O bem comum resulta da intervenção ativa de todos os cidadãos. Deve haver uma participação, com empenho de cada um dos membros da sociedade.
Ampara o direito dos indivíduos e das sociedades intermediárias frente os possíveis abusos de poder por parte do Estado. Impulsiona a que todos se preocupem pelo bem comum.
Garante a liberdade de constituir associações honradas que contribuam para com o bem comum.
“A manutenção do povo à margem da vida cultural, social e política, constitui em muitas nações uma das injustiças mais clamorosas de nosso tempo” .
15. O que fazer para ter qualidade de empreendimento visando o bem comum?

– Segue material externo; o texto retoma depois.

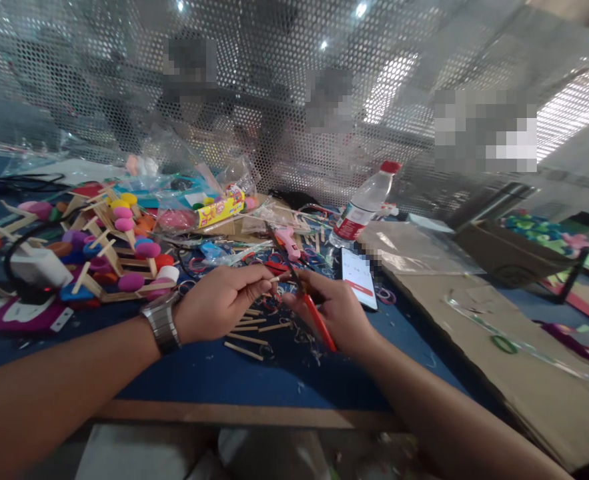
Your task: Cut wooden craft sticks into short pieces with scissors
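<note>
My left hand (pixel 221 300) is closed, pinching a thin wooden stick (pixel 277 279) by its end over the blue table (pixel 214 373). My right hand (pixel 337 310) is closed round the red handle of a pair of scissors (pixel 301 287), whose dark blades reach up to the stick's tip. Several cut wooden sticks (pixel 247 330) and shavings lie on the blue surface just under both hands. A silver watch (pixel 163 325) sits on my left wrist.
Stick-and-pom-pom models (pixel 119 253) crowd the left side beside a white charger (pixel 37 267). A phone (pixel 358 277) and a plastic bottle (pixel 364 203) lie behind my right hand. Cardboard sheets (pixel 474 313) fill the right. A perforated screen (pixel 274 100) stands behind, people beyond it.
</note>
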The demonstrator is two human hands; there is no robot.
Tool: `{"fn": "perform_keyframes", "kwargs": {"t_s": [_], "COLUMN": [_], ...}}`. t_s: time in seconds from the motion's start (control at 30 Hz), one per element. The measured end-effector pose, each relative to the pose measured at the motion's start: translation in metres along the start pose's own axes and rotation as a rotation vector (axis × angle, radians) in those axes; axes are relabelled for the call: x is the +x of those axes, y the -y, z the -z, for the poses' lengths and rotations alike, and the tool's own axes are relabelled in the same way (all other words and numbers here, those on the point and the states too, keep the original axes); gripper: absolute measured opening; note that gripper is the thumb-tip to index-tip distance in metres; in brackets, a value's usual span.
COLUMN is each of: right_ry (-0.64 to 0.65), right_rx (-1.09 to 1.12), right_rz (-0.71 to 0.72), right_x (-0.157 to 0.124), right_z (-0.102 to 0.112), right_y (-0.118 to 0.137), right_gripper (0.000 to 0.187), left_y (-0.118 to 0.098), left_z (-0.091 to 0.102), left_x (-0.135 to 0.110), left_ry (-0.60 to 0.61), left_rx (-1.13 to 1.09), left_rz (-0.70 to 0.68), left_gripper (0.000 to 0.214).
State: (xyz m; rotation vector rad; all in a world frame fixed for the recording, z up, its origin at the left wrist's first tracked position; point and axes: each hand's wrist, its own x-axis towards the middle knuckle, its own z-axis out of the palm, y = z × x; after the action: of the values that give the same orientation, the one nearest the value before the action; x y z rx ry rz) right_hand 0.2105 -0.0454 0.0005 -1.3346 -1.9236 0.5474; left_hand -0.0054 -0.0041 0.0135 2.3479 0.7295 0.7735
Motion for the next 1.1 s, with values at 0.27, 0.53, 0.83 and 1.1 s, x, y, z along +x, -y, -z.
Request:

As pessoas empreendedoras nos atraem, que seria de nós se a nossa volta as pessoas que trabalhassem e convivessem conosco fossem passivas, não tomassem iniciativas. Nos atraem sobretudo as pessoas proativas, mas que sabem atuar não simplesmente buscando seus próprios interesses. O que mais faz desprender da potencialidade humana a riqueza da ação é o amor. Desprende da alma forças criadoras a partir do desejo das coisas boas, dos objetivos de qualidade. Contrariamente ao que alguns pensam o desejo do bem é mais forte que as que provem do egoísmo. A qualidade de empreendimento dirigido ao bem começa com firmeza e com o tempo vai solidificando-se mais. As motivações fundadas na busca de si próprio acabam naufragando na perda de sentido, na experimentação da angústia e da tristeza. A tristeza é o estado de ânimo mais desfavorável para qualquer empreendimento.

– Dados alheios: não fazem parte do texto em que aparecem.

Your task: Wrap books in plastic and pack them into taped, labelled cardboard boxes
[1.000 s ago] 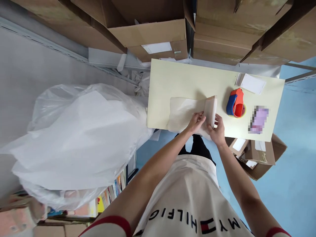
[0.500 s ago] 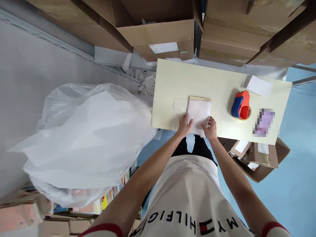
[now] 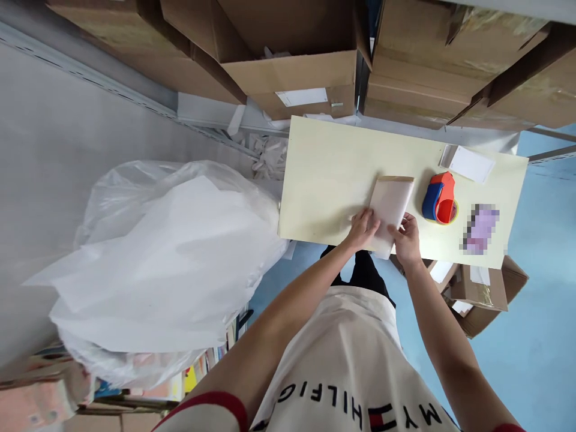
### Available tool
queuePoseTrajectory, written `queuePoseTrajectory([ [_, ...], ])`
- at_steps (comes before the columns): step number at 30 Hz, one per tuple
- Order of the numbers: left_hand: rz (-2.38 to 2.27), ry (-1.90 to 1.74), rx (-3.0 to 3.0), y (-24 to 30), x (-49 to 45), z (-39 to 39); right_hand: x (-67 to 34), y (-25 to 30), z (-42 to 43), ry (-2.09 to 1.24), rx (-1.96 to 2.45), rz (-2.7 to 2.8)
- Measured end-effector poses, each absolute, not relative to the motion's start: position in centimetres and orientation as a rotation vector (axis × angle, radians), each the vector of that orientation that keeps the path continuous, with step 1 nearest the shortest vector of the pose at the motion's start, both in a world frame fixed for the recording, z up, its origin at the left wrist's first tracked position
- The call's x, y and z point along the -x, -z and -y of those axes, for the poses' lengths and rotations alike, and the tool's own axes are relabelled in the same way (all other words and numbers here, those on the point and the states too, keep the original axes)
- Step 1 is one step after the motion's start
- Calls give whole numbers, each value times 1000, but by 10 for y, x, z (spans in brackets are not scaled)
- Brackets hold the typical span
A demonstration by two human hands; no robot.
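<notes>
A flat, book-sized packet (image 3: 391,198) in thin white wrapping is held tilted over the front edge of the table. A brownish strip shows along its far end; what lies inside is hidden. My left hand (image 3: 363,229) grips its left side near the bottom, thumb on top. On the right side, my right hand (image 3: 405,240) is closed round the lower edge, the thumb pressing on the face. Just to the right of the packet stands a red and blue tape dispenser (image 3: 440,198), touched by neither hand.
The pale table (image 3: 328,162) also carries white cards (image 3: 470,163) and a blurred purple item (image 3: 481,229). Left is a big plastic bag of white sheets (image 3: 171,264). Cardboard boxes (image 3: 292,72) line the shelf behind. An open carton (image 3: 486,294) sits below right.
Both hands have moved right with the packet, which has gone from lying on the table to tilted and turned. The view has shifted slightly.
</notes>
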State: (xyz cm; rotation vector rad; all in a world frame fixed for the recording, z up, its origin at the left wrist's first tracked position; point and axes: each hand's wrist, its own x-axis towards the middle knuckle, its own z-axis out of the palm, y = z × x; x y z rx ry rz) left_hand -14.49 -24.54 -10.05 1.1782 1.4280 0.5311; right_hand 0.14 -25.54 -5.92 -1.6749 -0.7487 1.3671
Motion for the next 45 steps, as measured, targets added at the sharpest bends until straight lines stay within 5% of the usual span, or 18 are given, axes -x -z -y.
queuePoseTrajectory([
  [7, -1292, -889, -953, 80, 200, 247, 54, 65, 249, -1436, 1700, 1110],
  [21, -1782, -653, -908, 126, 241, 273, 61, 124, 262, -1436, 1977, 1147],
  [45, -1913, -832, -1058, 152, 326, 168, 156, 145, 125, -1362, 1871, 1461],
])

Verifica-se essa qualidade sobretudo diante das dificuldades, pois trata-se de crescer diante delas e não desistir. “As contrariedades representam muitas vezes o álibi que nos aquieta a consciência. Pensamos: quando concebi aquele ideal, quando formulei aquele propósito, eram outras circunstâncias; agora, na situação em que me encontro, já não tenho condições de levá-lo a cabo”6.
16. Qual a influência do desenvolvimento do caráter pessoal nas atividades políticas?
O trabalho seja ele qual for, é o âmbito onde dá-se parte importante da realização da pessoa. Todo trabalho corresponde a uma perfeição no “fazer”, aperfeiçoa algo externo ao homem. Ao mesmo tempo, corresponderá a um aperfeiçoamento daquele que o realiza (qualidade no agir). Há uma mútua interação entre qualidade do caráter e qualidade do trabalho realizado. Em todos os níveis da instituição haverá um benefício direto, fruto deste processo de melhoria da personalidade. São potenciadas as relações do tipo Servir/Servir, cada vez mais reforça-se o sentido de comprometimento com os objetivos de interesse comum e sobretudo cria-se um ciclo sinérgico positivo.Convêm salientar que o processo de melhoria do caráter é algo que deve brotar do convencimento de cada pessoa da sua eficácia e sobretudo do valor que encerra em si mesmo. As pessoas não adquirem virtudes por decreto. O melhor modo de estimular as pessoas a percorrerem este caminho – talvez o único- é o bom exemplo. Qualquer sistema educativo estará comprometidosem o influxo do exemplo que deve vir de cima. Nada mais deletério para o ambiente institucional quando as virtudes estão mais nas palavras dos seus dirigentes do que nas suas ações.
17. Qual deve ser o papel do político com relação à educação?
O homem de estado -como o pedagogo- deve ter uma ciência profunda da alma humana7. Um, a necessita para legislar o outro para educar. O primeiro opera sobre o cidadão desenvolvido; o segundo sobre o cidadão imperfeito. O educador será homem de Estado porque trabalha tendo em vista as instituições políticas, e o homem de estado será pedagogo porque a educação deve fortificar as instituições políticas.
Deste modo, a pedagogia como a política tem um mesmo fim: a felicidade da cidade; e tem o mesmo ponto de apoio: a psicologia humana; em fim prestam uma mútua assistência.
Fazer do homem um homem bom, supõe então uma adequada articulação entre Ética e Política. Entendemos então a educação como uma atividade eminentemente ética e portanto orientada a revestir um caráter individual mas com uma vertente política essencial.
1 Artigos-Nadas, Peter
2 Soljenitsyn, Alexander – Ensaio pub. O Estado de São Paulo, 22/05/94
3 Ética a Nicomaco
4 Pérez Lopez, Juan A.-ACEPRENSA-Serv. 165/91- 11/12/91
5 Riera, Isaac. ACEPRENSA-Serv. 56/93- 28/04/93
6 Cifuentes, R.; Fortaleza- Quadrante-SP
7 Ética a Nicomaco, I, 13, 1102 a 18.